**Exercise objective**: Only a number is wanted here: how many lines in the records below contain the string "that".

**Data for this task**:
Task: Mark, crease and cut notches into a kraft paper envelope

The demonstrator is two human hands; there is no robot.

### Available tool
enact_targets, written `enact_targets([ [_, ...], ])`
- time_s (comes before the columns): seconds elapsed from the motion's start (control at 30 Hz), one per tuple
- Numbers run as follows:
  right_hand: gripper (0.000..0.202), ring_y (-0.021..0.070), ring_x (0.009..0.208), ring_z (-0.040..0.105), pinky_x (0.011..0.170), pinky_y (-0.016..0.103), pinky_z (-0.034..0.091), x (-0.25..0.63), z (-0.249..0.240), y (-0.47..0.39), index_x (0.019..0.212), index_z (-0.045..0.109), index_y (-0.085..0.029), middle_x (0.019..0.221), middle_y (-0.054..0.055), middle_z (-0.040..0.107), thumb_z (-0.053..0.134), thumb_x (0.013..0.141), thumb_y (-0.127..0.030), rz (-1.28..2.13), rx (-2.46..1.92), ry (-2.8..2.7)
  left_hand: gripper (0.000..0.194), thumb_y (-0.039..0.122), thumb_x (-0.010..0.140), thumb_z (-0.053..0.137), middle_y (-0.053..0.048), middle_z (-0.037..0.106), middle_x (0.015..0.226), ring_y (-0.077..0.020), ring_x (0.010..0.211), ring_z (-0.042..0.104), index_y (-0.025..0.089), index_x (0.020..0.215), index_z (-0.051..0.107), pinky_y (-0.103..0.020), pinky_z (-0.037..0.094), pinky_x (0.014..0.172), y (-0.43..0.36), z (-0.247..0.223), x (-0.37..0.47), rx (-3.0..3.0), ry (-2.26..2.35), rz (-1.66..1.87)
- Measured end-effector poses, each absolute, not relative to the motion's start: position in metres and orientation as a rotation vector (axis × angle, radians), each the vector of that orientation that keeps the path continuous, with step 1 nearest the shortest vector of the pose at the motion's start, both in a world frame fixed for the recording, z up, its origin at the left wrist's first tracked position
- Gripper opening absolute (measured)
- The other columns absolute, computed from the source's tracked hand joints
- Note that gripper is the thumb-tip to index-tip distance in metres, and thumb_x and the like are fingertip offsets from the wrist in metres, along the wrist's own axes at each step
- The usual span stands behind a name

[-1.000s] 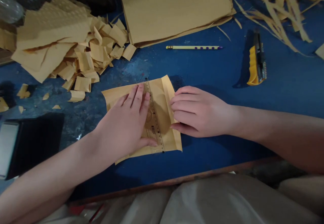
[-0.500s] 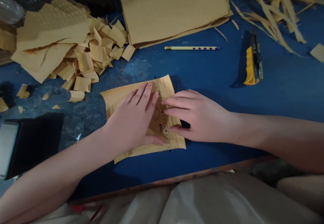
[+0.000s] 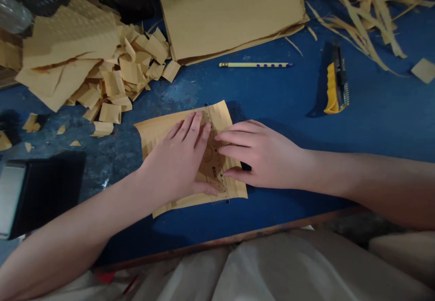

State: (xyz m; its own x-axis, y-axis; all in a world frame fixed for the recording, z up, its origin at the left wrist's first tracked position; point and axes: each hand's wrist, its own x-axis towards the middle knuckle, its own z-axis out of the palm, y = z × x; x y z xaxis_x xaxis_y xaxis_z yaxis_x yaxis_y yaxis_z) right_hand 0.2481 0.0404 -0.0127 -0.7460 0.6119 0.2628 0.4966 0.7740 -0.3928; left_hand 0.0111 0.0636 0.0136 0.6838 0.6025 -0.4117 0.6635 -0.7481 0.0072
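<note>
A small sheet of brown paper [image 3: 222,115] with crease lines lies at a slant on the blue table. Across its right part rests a clear plastic ruler [image 3: 214,158] with dark markings. My left hand [image 3: 173,160] lies flat over the paper and the ruler's left side, fingers stretched and thumb apart. From the right, my right hand [image 3: 268,156] reaches in with extended fingers; its fingertips touch down along the ruler's right edge. Neither hand is wrapped round anything. Both palms' undersides are hidden, as is the paper beneath the left hand.
Brown paper scraps [image 3: 115,81] heap up at the back left. Behind the hands are a stack of paper sheets [image 3: 234,15] and a pencil [image 3: 254,65]. A yellow box cutter [image 3: 333,88] lies right, near paper strips [image 3: 367,11]. A black object [image 3: 47,192] sits left.
Both hands keep practically the same pose on the ruler and paper. The view has shifted slightly, so things at the right appear a little further left.
</note>
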Motion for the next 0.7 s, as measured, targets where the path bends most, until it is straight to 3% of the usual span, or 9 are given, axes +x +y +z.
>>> enact_targets([
  [0.7, 0.030, 0.0366, 0.116, 0.069, 0.091, 0.053, 0.059, 0.2495, -0.0156, 0.0404, 0.110, 0.078, -0.010, 0.126, 0.020, 0.076, 0.070, 0.100, -0.037, 0.402, -0.840, -2.578, 0.147, 0.098, 0.072, 0.064, -0.033, 0.006, 0.178, -0.0483, 0.168, 0.010, -0.003, 0.169, 0.019, -0.056, 0.015, 0.135, 0.0630, 0.0107, 0.0105, 2.723, 1.025, -0.585],
])
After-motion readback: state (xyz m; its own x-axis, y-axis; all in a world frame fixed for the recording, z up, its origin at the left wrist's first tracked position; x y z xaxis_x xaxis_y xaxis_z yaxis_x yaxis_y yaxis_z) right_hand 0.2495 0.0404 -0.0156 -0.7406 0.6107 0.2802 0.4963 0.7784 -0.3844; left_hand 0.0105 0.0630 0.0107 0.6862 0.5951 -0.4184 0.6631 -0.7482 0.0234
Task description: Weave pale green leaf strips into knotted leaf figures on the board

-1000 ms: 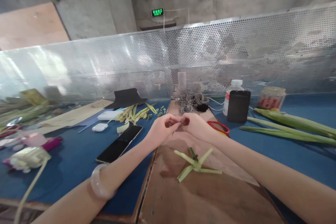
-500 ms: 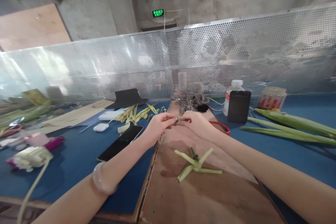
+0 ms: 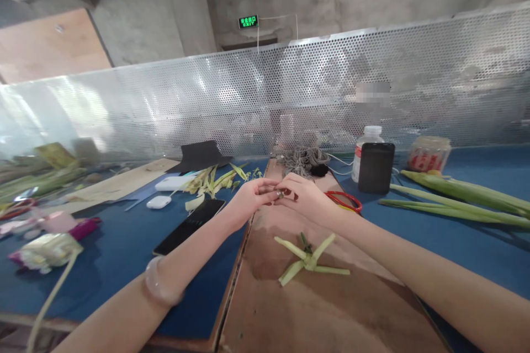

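Note:
My left hand (image 3: 250,198) and my right hand (image 3: 300,193) meet above the wooden board, fingertips touching. Both are closed in a pinch. A tiny dark-greenish bit shows between the fingers, mostly covered and too small to name. On the board below lies a star-shaped piece (image 3: 307,260) of folded pale green leaf strips, with a darker green stub at its top. Red loops like scissor handles (image 3: 346,198) lie just beyond my right wrist. To the left of my left hand, a black phone (image 3: 190,227) rests on the blue table, near a pile of leaf scraps (image 3: 213,181).
Long green leaves (image 3: 459,198) lie on the right, before a glass jar (image 3: 429,154). A dark phone (image 3: 376,168) leans against a bottle (image 3: 372,133). Grey cord (image 3: 304,161) is heaped at the back. A white earphone case (image 3: 159,202) and scissors (image 3: 19,208) lie left.
My fingers have shifted: the right hand has turned slightly, and its fingers now curl down over the left fingertips. The leaf star stays in place.

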`<state>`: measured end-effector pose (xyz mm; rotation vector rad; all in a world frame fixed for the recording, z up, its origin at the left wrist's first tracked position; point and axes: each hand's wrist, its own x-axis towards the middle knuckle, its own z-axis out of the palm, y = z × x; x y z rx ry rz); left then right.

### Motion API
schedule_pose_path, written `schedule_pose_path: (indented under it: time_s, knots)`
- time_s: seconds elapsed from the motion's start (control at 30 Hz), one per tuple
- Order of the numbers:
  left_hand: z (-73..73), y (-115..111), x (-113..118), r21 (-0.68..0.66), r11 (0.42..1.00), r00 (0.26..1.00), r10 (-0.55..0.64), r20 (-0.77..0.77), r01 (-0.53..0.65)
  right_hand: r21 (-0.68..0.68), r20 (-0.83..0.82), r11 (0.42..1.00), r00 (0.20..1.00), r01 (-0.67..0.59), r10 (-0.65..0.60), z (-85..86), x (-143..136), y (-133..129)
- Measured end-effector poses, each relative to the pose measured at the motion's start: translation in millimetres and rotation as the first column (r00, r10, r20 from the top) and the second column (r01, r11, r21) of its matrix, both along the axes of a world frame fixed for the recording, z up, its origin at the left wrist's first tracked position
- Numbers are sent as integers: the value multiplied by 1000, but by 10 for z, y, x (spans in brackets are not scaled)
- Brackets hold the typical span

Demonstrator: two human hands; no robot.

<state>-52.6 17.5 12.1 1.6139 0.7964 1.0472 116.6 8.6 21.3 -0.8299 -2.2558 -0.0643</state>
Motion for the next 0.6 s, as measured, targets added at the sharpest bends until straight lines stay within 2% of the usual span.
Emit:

**Output for this task**: 2